From a distance, large asteroids look like big rocks. However, many show, by their low density, that they contain either much empty space or something light, such as water ice.2 Also, the best close-up pictures of an asteroid show millions of smaller rocks on its surface. Therefore, asteroids are flying rock piles held together by gravity. Ida, about 35 miles long, does not have enough gravity to squeeze itself into a spherical shape.
These are important issues surrounding the question of asteroids with moons.  The point about the moons being stripped away after a million years (or less) is very important, especially since most proponents of the conventional "failed-planet theory" believe that the asteroids are leftovers from a very early period in our solar system's history.  Elsewhere in the chapter, Dr.
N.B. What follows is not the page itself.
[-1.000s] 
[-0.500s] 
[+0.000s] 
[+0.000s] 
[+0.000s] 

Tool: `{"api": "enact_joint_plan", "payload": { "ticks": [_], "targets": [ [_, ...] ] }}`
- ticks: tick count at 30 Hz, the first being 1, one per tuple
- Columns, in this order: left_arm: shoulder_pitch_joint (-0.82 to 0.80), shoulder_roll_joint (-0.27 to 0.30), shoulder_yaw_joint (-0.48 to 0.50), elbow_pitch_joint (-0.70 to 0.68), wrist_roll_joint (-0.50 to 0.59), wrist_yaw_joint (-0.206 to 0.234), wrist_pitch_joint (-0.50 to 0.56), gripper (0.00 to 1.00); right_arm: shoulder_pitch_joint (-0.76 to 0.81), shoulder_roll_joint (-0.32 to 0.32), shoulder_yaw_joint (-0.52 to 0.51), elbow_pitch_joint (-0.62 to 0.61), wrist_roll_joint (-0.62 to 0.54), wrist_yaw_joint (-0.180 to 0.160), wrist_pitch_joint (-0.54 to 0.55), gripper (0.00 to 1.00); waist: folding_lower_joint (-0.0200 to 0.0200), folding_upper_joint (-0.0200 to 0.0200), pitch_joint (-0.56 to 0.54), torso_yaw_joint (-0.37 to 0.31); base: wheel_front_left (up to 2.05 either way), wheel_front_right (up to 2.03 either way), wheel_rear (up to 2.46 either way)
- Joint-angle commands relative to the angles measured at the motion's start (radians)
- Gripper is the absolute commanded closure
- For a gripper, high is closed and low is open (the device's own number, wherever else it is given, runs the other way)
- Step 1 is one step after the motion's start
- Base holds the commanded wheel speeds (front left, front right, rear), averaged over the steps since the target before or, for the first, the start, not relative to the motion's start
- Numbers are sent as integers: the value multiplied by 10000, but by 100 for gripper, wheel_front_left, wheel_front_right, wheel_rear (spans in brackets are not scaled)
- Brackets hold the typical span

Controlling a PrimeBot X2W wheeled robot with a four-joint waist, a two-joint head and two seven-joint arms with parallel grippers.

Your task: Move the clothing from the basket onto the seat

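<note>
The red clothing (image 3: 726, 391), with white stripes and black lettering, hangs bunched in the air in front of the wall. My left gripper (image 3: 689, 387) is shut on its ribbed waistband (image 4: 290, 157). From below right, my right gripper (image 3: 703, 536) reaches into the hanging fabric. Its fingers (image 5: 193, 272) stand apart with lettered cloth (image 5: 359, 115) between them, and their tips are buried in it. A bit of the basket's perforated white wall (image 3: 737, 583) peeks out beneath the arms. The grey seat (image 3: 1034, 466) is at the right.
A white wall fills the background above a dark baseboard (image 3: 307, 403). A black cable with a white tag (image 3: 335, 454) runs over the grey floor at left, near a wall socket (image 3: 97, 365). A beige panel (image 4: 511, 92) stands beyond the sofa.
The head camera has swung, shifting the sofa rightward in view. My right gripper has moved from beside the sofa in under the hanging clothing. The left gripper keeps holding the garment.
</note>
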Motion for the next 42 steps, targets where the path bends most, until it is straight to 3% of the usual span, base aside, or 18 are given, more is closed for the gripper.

Brown also points out that tidal effects (which he describes in the "Technical Notes" section of his book) would "limit the lifetime of the moons of asteroids to about 100,000 years."  

For some reason, the recent articles proclaiming the discovery of the moon orbiting Asteroid 1998 QE2 do not seem to mention these problems.

The discovery this week of the moon orbiting QE2 is just another example of the wide array of evidence that the hydroplate theory can explain but which conventional theories have serious problems explaining.  It is interesting to consider that, since the moon around QE2 was only discovered on May 29 of this year, Dr. Brown could not have known about its existence when he wrote his book.  

The existence of another binary asteroid, however, is not as surprising to those who know about the hydroplate theory as it should be to those who do not.